> _LISTED RECORDS_
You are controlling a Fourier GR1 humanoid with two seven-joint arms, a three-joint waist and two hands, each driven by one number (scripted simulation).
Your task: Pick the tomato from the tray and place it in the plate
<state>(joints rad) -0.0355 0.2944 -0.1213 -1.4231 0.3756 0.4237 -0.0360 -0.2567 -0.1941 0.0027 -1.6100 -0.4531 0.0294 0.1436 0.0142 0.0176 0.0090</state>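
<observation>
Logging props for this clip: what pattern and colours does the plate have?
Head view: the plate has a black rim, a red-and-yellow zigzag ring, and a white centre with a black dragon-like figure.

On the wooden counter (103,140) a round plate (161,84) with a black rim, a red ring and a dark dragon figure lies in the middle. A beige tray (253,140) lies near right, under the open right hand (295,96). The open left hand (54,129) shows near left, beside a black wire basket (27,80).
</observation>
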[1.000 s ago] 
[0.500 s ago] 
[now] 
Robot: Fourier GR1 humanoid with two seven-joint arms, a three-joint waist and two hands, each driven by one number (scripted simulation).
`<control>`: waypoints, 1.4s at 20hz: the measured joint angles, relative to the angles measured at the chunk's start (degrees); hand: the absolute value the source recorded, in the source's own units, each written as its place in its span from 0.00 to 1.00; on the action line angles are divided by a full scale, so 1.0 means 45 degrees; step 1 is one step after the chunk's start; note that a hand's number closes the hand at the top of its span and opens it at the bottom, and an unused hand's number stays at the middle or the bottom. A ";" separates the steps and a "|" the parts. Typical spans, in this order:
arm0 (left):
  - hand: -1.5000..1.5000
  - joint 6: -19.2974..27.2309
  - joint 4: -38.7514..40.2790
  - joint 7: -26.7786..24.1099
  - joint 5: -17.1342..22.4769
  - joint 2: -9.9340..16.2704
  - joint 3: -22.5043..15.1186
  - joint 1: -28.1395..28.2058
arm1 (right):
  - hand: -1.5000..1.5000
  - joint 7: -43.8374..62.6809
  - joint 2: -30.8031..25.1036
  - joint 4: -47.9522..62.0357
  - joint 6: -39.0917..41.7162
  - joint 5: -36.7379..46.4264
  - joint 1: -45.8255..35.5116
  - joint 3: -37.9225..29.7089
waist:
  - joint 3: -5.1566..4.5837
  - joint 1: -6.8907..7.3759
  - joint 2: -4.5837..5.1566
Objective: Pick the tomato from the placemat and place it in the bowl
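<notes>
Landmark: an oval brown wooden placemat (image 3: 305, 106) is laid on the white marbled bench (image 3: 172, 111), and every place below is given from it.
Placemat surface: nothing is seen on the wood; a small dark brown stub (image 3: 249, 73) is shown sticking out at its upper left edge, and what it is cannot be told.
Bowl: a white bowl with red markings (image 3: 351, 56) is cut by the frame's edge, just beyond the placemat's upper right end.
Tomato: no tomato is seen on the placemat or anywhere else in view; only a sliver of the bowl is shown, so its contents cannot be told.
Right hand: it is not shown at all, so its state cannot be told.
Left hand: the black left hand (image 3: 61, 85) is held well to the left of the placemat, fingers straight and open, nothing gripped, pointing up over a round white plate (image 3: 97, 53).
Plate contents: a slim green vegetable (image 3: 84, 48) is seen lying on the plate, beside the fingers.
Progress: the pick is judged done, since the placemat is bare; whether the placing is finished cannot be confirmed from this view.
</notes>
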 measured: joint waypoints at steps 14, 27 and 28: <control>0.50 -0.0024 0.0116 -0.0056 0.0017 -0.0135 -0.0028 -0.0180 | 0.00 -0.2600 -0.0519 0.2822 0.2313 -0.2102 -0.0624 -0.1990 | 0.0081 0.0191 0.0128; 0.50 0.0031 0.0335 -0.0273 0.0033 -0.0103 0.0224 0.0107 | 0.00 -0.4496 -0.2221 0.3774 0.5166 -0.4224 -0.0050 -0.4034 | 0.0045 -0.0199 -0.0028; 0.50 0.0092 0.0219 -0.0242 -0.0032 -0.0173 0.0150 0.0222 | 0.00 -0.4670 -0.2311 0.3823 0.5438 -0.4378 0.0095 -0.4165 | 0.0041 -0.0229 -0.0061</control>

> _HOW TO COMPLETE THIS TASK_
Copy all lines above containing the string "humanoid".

> _EXPECTED OUTPUT_
You are controlling a Fourier GR1 humanoid with two seven-joint arms, a three-joint waist and two hands, each driven by one number (scripted simulation).
Robot: Fourier GR1 humanoid with two seven-joint arms, a three-joint waist and two hands, each driven by one number (scripted simulation).

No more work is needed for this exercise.